Ukraine has reaped the first million tons of the new harvest grain. Although the harvesting campaign has just begun, Minister of Agrarian Policies Yurii Melnyk is already reporting: “We are gathering 32 centners per hectare and expect a harvest of almost 40 million tons.” But will the statesmen be able to make proper use of the “golden bounty?”
The No.1 problem is a large grain stock of the last year’s harvest. The agrarian ministry estimates it at 5.7 million tons. This figure worries Leonid Kozachenko, president of the Ukrainian Agrarian Confederation, because Ukraine has grain storage facilities for 30 million tons only, while the last year’s and this year’s grain amount to a total 50 million tons. There is a danger that it will be technically impossible to immediately place the grain in storehouses, which will result in new losses for the agrarian sector, the expert believes.
Excess grain is the result of export quotas imposed last year by the government. The export taboo was insurance of sorts against shortages of flour on the domestic market and, hence, against bread price hikes. Meanwhile, grain traders were assessing losses. However, it turned out, after the ban was lifted, that the Ukrainian produce was not so much needed abroad because the world had begun to reap new harvests.
The No.2 problem is: what will happen to the grain price? In Kozachenko’s opinion, it will be going down on the domestic market. While the price of bread wheat is at least $320 a ton in the outside world, it is 800 hryvnias in this country despite the fact that it takes more than 1,000 hryvnias to grow a ton of it because of the growing world prices for fuel, mineral fertilizers, and machinery. This may lead to a reduced output of grain and, as a result, to higher food prices for the Ukrainian consumer.
While the first two problems can be tackled gradually, it will be impossible this time to brush aside the third one - bread price rise, - producers say. According to Oleksandr Vasylchenko, president of the Ukrkhlibprom association, 45 percent of Ukraine’s bakeries are working at a loss, while the average cost-effectiveness of baked bread is one percent. The cost of low-price varieties of bread, a considerable part of baking products, is regulated by cabinet resolutions. The cabinet has set their cost-effectiveness at not more than 10 percent. But bakers claim that even this is not exactly true because the right to adjust cost-effectiveness has been delegated to the local authorities which in turn do what they please. Vasylchenko adds that the problem is also in there being no clear definition of “low-price bread.” To produce the latter without making a loss, one should set a cost-effectiveness level of at least 15 percent. “It is common knowledge that the price is formed on the basis of cost- effectiveness, sales surcharge, and VAT. The current situation is that the government controls other entities’ profits, adjusts cost-effectiveness and the sales surcharge, but it won’t give up its value-added tax, now 20 percent of the product cost,” Vasylchenko explains.

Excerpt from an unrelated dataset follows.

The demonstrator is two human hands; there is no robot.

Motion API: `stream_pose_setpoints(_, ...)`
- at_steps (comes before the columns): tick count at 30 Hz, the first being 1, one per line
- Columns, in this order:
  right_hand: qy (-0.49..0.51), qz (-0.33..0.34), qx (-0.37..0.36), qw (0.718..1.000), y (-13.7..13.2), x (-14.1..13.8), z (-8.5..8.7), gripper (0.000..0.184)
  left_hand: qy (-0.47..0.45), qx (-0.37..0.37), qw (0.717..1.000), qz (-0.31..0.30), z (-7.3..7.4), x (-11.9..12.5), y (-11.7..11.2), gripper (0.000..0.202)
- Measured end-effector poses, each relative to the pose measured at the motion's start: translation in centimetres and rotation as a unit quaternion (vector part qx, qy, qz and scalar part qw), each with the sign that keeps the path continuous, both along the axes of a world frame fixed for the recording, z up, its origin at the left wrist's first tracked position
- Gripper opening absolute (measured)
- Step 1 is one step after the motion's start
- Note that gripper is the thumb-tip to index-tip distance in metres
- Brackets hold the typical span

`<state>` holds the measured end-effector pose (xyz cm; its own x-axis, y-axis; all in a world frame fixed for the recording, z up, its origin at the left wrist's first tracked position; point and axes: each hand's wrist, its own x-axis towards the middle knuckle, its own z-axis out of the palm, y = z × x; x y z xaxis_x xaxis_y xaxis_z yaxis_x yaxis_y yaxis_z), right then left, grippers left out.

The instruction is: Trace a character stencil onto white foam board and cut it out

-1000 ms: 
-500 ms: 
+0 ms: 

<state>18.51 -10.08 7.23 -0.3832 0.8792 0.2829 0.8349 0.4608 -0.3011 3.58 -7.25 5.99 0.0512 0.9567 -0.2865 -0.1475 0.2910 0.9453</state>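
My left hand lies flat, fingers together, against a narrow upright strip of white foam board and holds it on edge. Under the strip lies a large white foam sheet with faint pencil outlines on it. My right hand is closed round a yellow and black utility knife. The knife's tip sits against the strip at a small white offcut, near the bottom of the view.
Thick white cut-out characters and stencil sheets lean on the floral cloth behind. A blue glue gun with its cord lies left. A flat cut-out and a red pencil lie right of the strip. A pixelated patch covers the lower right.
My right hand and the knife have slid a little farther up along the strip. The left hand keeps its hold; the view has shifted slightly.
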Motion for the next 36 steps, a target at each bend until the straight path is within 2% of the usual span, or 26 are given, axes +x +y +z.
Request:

It would be a bit wrong to say that bakers are making well-grounded complaints about the entire country. A loaf of the Ukrainsky rye bread costs an average 2.80 hryvnias in almost all the regions. The only city, where the price of this item, 1.82 hryvnias, has remained unchanged since 2006, is Kyiv. Still, last Wednesday Kyiv’s bakers picketed the Cabinet of Ministers, demanding that the government intervene - otherwise, bread may disappear from shop shelves in the nearest future.
It is not just a complaint, Ihor Mazuryka, general manager of Kyiv Bread Plc., says, but harsh reality. What else should be done when inflation has brought the price of all the baking components 1,5-3 times up but bread is still sold in the capital at prices that have not been revised since 2006? “The prices of flour, the main component, are constantly growing, the cost of wheat, rye and oil has jumped by 90, 140 and 200 percent, respectively. Bread transportation costs have also gone up by 61 percent, as have the prices of gas,” he says. Meanwhile, the Kyiv authorities, which were supposed to compensate the producers for the difference between the baking expenses and the market cost of bread, owe them 75 million hryvnias for the first six months of this year. For this reason enterprises cannot modernize themselves and broaden the range of their products. Moreover, banks are reluctant to give them loans.
But this reasoning will be hardly convincing for the ordinary people who will have, in case the strikers’ demands are met, to leave twice as much money in the tills of bakeries.